» **Exercise brief**
Copy nothing from the entries below except the lines from the one containing "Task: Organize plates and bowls" through the one containing "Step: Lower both", and copy those exactly.
———
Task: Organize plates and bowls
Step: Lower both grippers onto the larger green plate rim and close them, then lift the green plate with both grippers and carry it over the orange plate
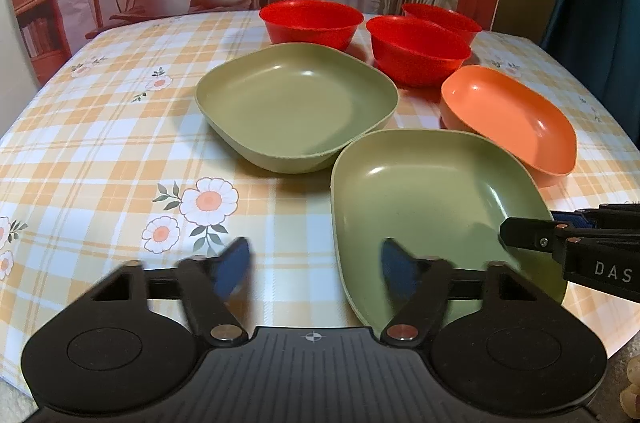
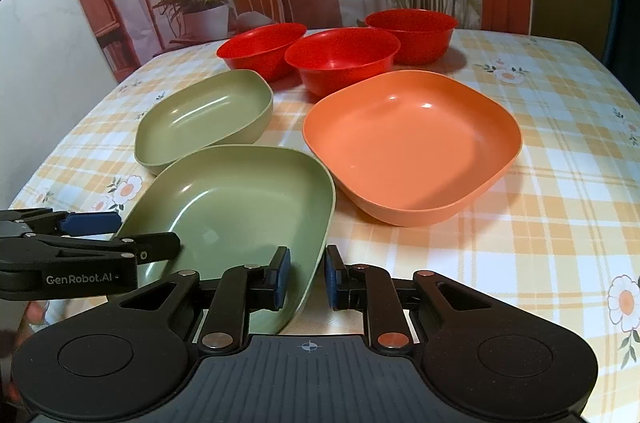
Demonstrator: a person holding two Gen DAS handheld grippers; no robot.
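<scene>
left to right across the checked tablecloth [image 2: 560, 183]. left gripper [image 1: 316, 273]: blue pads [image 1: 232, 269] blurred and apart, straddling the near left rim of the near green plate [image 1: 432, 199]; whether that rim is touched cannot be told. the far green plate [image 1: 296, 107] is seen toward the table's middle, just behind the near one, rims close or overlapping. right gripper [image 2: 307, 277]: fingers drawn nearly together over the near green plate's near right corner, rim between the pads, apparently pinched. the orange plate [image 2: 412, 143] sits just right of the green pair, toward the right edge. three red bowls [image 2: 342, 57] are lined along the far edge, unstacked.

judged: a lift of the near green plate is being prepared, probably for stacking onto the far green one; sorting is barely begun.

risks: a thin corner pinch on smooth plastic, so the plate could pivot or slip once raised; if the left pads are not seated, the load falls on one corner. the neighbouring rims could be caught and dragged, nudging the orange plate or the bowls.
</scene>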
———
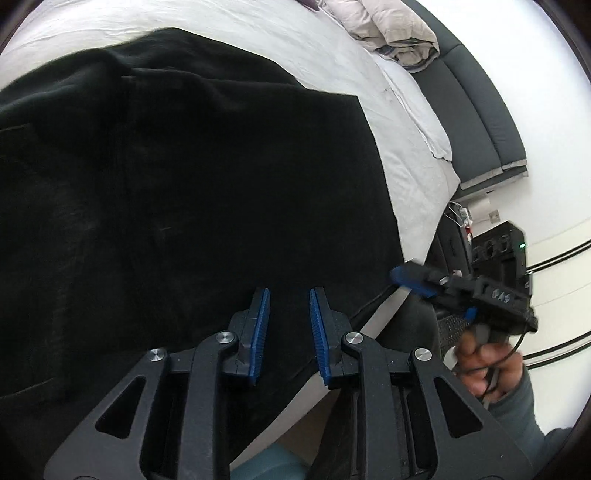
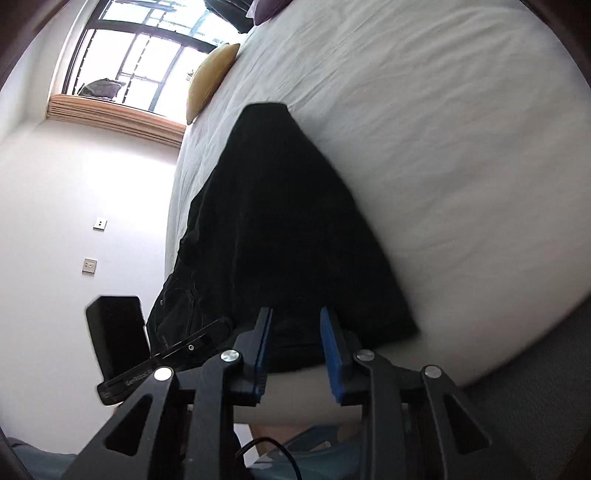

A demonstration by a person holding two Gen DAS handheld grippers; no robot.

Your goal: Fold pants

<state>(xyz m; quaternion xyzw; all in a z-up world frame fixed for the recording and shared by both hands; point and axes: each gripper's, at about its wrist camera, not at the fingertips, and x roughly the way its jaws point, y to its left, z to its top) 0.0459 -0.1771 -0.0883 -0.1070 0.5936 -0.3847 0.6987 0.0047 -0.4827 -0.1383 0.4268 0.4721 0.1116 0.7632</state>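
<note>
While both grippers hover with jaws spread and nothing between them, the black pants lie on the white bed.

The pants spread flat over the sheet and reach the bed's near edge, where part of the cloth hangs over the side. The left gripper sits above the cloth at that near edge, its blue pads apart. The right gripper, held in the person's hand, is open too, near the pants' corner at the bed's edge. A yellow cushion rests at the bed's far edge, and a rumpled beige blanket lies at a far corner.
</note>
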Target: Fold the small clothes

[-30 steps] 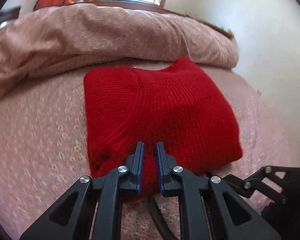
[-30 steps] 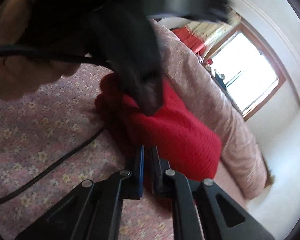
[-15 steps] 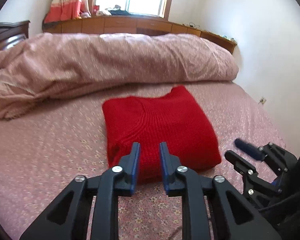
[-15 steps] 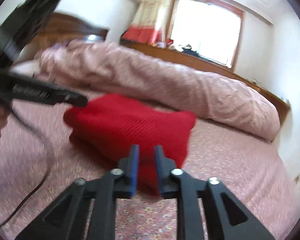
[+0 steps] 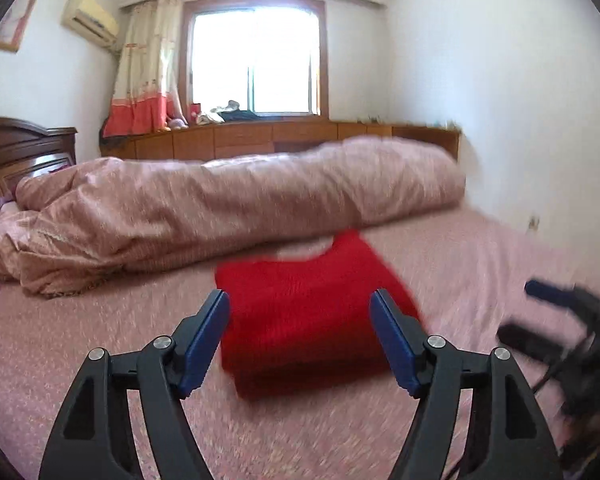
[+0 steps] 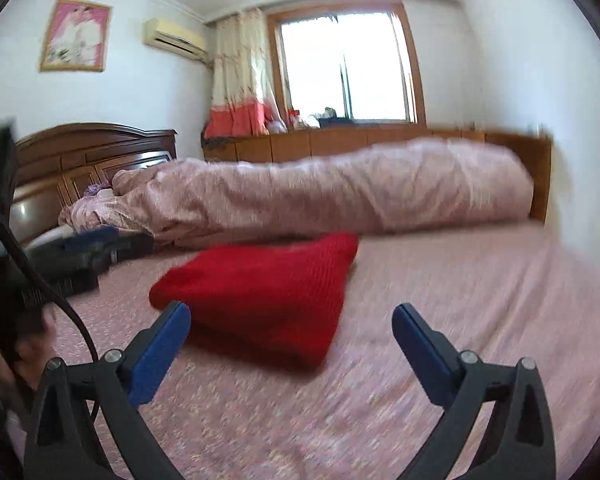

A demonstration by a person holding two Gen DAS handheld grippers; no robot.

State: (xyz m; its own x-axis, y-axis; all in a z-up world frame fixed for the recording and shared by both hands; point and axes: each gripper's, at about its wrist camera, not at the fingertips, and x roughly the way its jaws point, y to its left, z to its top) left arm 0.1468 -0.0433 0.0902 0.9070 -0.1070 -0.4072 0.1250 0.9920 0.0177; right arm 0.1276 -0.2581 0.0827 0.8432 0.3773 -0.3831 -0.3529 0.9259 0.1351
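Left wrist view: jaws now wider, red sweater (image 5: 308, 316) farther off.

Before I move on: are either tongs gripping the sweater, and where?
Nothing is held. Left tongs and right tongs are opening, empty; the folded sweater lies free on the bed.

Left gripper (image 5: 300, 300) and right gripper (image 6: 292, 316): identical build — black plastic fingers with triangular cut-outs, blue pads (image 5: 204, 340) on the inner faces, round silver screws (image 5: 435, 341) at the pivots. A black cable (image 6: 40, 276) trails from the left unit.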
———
» **Solution for this problem**
Task: Organize plates and bowls
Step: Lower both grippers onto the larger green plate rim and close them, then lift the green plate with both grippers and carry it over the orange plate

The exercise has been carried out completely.